Go through the listing below and output it word for word.

Content starts

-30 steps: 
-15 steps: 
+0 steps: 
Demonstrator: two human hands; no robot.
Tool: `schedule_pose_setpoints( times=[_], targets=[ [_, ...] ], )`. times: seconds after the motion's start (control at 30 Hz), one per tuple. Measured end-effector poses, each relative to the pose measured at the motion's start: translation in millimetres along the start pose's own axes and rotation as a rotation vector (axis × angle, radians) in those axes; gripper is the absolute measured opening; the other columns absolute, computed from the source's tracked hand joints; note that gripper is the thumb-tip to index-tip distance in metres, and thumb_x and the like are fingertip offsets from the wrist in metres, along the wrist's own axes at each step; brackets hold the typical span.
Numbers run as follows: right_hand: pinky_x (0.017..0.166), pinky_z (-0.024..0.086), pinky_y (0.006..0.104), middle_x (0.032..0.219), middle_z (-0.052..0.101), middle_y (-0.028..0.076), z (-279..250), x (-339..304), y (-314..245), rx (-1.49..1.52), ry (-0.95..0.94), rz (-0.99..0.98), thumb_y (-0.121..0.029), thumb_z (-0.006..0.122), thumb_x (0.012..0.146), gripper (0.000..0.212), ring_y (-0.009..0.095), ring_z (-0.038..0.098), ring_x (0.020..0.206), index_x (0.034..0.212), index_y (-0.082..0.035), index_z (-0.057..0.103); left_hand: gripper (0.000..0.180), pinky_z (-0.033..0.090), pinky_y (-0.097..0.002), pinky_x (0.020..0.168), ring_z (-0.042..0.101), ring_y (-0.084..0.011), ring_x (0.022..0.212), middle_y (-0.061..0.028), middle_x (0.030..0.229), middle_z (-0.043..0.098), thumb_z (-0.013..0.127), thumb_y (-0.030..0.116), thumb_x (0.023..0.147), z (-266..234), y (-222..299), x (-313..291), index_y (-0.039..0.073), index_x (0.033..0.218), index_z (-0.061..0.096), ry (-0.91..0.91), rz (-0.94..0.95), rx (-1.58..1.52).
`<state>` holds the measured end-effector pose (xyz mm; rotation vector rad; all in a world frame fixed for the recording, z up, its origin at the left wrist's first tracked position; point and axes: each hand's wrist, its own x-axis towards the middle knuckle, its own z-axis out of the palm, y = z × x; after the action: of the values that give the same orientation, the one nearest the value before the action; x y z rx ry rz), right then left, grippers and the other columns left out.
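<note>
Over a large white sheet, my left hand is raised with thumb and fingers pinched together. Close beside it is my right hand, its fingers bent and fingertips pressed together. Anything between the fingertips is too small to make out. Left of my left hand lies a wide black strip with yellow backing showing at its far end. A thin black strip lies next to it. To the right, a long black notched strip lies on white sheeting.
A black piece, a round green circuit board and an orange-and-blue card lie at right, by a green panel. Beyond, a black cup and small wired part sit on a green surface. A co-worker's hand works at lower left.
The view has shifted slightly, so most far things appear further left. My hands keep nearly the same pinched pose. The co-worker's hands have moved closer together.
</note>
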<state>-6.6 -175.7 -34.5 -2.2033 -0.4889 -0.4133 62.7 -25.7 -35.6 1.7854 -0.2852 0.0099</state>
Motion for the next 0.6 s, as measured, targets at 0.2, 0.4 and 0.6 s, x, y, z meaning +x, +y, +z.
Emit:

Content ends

**Solved problem:**
-30 steps: 
-15 steps: 
+0 steps: 
Demonstrator: two human hands; no robot.
Tool: `schedule_pose_setpoints( times=[_], targets=[ [_, ...] ], )`. times: seconds after the motion's start (control at 30 Hz), one per tuple. Measured end-effector poses, each relative to the pose measured at the motion's start: translation in millimetres along the start pose's own axes and rotation as a rotation vector (axis × angle, radians) in those axes; gripper is the absolute measured opening; the other columns absolute, computed from the source's tracked hand joints; note that gripper is the thumb-tip to index-tip distance in metres, and thumb_x and the like are fingertip offsets from the wrist in metres, along the wrist's own axes at each step; brackets hold the typical span.
Numbers run as follows: right_hand: pinky_x (0.017..0.166), pinky_z (-0.024..0.086), pinky_y (0.006..0.104), middle_x (0.032..0.219), middle_z (-0.052..0.101), middle_y (-0.028..0.076), z (-279..250), x (-339..304), y (-314..245), rx (-1.49..1.52), ry (-0.95..0.94), rz (-0.99..0.98), thumb_y (-0.121..0.029), thumb_z (-0.006..0.122), thumb_x (0.012..0.146), gripper (0.000..0.212), ring_y (-0.009..0.095), ring_z (-0.038..0.098), ring_x (0.020..0.206), index_x (0.034..0.212), index_y (-0.082..0.035), index_z (-0.057..0.103); left_hand: gripper (0.000..0.180), pinky_z (-0.033..0.090), pinky_y (-0.097..0.002), pinky_x (0.020..0.168), ring_z (-0.042..0.101), ring_y (-0.084..0.011), ring_x (0.022..0.212), middle_y (-0.061..0.028), middle_x (0.030..0.229), middle_z (-0.043..0.098), thumb_z (-0.013..0.127), thumb_y (-0.030..0.116), thumb_x (0.023..0.147), z (-266..234), y (-222..299), x (-313..291), index_y (-0.039..0.073), index_x (0.033..0.218), index_z (-0.061..0.096), ry (-0.91..0.91), rz (-0.94..0.95), rx (-1.58..1.52).
`<state>` holds the measured end-effector pose (xyz mm; rotation vector rad; all in a world frame fixed for the recording, z up, its origin at the left wrist's first tracked position; point and axes: each hand's wrist, its own x-axis towards the middle knuckle, its own z-axis out of the palm, y = z × x; after the action: of the values that give the same orientation, the one nearest the value before the action; x y z rx ry rz), right then left, grippers and the other columns left out.
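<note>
Over a large white sheet, my left hand is raised with thumb and fingers pinched together. Close beside it is my right hand, its fingers bent and fingertips pressed together. Anything between the fingertips is too small to make out. Left of my left hand lies a wide black strip with yellow backing showing at its far end. A thin black strip lies next to it. To the right, a long black notched strip lies on white sheeting.
A black piece, a round green circuit board and an orange-and-blue card lie at right, by a green panel. Beyond, a black cup and small wired part sit on a green surface. A co-worker's hand works at lower left.
The view has shifted slightly, so most far things appear further left. My hands keep nearly the same pinched pose. The co-worker's hands have moved closer together.
</note>
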<state>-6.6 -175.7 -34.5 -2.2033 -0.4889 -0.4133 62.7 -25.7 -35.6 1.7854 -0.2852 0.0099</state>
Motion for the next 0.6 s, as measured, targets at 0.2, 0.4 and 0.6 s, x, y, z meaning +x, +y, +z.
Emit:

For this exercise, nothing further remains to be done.